Start of Extracted entries

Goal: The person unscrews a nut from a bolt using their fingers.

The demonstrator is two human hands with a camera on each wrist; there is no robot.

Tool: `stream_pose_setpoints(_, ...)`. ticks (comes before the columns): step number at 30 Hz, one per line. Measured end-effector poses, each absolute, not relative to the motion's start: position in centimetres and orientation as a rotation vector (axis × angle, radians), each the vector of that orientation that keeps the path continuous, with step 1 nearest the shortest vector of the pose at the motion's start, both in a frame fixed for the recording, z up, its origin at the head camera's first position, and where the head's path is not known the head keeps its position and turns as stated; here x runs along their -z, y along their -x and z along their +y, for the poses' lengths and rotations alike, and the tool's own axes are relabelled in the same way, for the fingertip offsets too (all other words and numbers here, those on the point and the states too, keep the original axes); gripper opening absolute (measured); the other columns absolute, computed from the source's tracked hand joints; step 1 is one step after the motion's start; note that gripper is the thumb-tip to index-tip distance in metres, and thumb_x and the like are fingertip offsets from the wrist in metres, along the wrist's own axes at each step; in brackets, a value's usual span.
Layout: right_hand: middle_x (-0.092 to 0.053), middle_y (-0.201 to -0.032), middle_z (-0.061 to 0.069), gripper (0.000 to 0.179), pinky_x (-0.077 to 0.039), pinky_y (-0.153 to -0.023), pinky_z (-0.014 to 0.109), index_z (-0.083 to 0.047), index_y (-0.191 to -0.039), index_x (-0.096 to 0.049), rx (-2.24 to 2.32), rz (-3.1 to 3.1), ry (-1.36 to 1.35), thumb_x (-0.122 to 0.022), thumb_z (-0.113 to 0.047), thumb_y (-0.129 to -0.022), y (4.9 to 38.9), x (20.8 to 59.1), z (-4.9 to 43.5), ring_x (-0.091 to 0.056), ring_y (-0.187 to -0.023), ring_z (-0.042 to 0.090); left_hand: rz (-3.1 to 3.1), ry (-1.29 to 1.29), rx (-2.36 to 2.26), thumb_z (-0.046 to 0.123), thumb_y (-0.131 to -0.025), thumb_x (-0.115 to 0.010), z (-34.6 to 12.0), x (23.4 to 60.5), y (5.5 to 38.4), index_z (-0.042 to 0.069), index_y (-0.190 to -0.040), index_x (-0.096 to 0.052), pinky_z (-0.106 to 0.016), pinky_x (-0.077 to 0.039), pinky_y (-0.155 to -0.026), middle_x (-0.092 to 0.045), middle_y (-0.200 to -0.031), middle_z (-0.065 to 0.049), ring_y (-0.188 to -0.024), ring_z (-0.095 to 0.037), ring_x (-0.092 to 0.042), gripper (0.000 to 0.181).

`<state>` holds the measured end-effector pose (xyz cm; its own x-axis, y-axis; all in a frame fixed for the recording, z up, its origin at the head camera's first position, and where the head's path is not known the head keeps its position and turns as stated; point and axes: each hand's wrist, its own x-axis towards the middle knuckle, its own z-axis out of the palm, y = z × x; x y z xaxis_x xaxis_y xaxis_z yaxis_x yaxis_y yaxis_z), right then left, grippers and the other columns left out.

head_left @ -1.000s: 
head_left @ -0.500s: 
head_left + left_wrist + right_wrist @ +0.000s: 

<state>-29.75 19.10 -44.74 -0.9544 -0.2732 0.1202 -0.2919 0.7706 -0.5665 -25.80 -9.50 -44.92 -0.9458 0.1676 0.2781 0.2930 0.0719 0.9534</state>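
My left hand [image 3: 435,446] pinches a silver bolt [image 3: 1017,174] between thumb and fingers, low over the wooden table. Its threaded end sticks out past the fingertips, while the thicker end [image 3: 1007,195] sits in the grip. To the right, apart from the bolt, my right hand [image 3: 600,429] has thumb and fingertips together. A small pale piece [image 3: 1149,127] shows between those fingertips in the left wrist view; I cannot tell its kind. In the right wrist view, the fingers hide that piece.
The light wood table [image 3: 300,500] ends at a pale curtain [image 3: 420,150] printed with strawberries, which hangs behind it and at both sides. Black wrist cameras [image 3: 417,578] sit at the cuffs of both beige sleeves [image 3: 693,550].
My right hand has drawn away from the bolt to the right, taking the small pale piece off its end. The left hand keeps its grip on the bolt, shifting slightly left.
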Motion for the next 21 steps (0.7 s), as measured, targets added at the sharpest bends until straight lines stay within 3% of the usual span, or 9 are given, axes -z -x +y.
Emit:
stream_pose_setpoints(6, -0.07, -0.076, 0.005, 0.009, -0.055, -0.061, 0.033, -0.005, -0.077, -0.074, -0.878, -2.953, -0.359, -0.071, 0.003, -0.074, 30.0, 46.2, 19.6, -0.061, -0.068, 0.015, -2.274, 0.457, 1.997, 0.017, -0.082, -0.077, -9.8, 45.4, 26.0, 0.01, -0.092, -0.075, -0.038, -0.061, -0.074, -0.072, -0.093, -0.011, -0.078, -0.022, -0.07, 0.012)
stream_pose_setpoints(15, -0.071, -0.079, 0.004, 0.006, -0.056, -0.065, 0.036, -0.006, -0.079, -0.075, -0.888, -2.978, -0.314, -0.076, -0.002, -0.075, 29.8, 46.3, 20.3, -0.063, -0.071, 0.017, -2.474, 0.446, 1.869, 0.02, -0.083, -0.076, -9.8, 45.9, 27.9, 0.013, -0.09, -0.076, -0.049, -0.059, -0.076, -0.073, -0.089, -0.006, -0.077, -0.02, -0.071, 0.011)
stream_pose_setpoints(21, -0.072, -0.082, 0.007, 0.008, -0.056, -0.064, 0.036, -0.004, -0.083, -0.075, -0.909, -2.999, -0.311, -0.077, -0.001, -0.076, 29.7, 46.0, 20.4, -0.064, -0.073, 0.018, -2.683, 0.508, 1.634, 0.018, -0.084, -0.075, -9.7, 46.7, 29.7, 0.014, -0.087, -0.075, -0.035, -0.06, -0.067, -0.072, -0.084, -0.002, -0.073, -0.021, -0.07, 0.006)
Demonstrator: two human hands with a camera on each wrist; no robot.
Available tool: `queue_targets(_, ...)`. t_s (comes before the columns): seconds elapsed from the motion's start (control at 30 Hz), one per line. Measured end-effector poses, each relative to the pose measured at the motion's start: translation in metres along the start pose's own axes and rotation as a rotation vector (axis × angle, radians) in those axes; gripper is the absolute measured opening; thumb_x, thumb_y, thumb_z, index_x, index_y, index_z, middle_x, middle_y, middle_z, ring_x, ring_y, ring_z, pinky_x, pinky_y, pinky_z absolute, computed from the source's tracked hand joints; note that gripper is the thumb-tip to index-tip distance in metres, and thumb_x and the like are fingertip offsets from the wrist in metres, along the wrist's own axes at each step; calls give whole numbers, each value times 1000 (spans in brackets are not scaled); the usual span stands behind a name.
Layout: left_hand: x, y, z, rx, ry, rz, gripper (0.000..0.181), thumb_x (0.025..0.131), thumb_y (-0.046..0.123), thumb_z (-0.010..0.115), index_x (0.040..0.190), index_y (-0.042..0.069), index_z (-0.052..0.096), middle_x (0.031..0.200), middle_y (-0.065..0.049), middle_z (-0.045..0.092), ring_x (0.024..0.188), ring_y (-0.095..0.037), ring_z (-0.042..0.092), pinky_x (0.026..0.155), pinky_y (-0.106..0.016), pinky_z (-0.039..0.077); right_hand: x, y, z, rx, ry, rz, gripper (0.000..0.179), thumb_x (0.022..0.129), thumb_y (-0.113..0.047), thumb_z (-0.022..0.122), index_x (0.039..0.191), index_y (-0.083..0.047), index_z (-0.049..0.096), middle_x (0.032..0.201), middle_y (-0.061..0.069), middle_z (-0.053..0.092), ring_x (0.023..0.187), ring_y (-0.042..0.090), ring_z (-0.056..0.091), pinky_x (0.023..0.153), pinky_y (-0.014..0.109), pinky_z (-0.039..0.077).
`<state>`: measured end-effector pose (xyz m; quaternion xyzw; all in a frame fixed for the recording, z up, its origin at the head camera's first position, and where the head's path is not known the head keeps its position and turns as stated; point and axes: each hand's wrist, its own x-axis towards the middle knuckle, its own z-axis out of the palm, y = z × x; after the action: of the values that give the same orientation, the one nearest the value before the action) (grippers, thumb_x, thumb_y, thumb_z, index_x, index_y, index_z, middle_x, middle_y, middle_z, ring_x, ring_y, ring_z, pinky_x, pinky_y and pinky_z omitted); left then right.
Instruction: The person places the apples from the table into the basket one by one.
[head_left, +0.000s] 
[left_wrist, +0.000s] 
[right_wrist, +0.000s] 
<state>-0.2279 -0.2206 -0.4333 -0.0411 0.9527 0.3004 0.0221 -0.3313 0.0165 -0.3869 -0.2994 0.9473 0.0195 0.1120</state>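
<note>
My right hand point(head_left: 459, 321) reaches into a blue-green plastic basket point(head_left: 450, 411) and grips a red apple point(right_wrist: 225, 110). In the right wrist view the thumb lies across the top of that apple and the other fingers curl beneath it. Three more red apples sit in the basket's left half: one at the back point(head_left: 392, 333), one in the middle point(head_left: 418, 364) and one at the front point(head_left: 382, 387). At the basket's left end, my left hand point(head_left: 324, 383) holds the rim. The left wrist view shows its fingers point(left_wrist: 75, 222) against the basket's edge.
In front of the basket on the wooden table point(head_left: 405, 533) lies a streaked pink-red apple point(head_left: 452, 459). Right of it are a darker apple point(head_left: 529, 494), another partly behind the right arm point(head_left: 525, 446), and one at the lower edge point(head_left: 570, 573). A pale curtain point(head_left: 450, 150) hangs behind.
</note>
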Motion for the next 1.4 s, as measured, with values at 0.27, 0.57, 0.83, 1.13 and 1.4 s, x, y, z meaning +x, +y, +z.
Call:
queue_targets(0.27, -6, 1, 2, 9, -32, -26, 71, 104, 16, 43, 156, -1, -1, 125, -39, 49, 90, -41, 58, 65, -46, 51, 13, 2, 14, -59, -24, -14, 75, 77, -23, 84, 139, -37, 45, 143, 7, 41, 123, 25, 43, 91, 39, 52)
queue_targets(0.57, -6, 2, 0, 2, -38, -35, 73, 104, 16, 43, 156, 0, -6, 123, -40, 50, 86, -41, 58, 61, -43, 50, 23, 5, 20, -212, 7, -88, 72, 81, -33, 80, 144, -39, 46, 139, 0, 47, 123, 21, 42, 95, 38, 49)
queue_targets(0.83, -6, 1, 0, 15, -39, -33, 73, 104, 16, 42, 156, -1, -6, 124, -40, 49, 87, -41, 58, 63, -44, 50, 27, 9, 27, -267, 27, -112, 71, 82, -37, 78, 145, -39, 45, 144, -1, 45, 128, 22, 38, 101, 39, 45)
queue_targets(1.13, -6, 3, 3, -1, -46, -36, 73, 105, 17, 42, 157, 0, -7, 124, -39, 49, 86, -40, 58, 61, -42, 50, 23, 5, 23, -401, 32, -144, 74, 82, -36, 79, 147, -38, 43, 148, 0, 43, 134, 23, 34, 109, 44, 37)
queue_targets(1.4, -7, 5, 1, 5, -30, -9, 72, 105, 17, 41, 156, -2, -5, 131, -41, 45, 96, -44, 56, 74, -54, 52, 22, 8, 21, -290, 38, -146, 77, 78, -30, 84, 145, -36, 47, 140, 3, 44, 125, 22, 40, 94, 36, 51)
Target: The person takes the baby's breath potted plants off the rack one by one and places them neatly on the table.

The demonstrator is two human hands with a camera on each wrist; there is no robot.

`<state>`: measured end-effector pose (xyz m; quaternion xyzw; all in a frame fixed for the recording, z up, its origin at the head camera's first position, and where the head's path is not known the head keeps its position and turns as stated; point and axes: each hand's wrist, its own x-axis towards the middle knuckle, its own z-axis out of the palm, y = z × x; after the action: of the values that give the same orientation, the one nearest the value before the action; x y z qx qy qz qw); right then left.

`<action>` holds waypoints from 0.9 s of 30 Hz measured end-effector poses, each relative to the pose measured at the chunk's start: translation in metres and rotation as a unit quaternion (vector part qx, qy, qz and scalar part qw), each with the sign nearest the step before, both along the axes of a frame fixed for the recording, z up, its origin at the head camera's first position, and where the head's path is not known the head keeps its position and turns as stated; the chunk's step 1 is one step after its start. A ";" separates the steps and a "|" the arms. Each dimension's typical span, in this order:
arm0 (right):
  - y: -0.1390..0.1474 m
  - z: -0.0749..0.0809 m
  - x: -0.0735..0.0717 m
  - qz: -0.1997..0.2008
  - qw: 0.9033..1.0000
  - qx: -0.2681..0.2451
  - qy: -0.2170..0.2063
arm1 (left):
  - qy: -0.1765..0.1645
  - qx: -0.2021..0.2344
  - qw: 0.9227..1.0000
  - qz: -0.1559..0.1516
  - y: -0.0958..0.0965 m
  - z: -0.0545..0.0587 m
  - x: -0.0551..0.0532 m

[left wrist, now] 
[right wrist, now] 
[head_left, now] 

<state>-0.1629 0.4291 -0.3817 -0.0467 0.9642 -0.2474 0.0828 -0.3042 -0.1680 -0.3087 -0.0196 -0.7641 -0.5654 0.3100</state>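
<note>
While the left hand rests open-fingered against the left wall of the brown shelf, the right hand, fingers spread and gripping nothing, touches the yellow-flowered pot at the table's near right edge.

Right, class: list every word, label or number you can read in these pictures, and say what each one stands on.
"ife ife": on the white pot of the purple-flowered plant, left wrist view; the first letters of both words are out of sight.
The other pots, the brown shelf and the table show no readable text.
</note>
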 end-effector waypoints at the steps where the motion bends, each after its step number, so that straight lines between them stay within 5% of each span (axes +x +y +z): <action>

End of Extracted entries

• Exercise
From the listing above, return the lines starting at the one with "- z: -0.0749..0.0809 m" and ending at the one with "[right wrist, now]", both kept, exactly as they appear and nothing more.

• Result of the exercise
  - z: -0.0749..0.0809 m
  - x: -0.0735..0.0717 m
  - qz: -0.1997..0.2008
  - qw: 0.9033..1.0000
  - qx: -0.2681..0.2451
  - qy: -0.2170..0.2063
arm1 (left):
  - qy: -0.1765..0.1645
  - qx: -0.2021..0.2344
  - qw: 0.9227..1.0000
  - qz: -0.1559..0.1516
  - y: -0.0958..0.0965 m
  - z: -0.0545..0.0587 m
  - x: -0.0551..0.0532 m

[left wrist, now] 
[right wrist, now] 

With the answer given, the exercise is complete.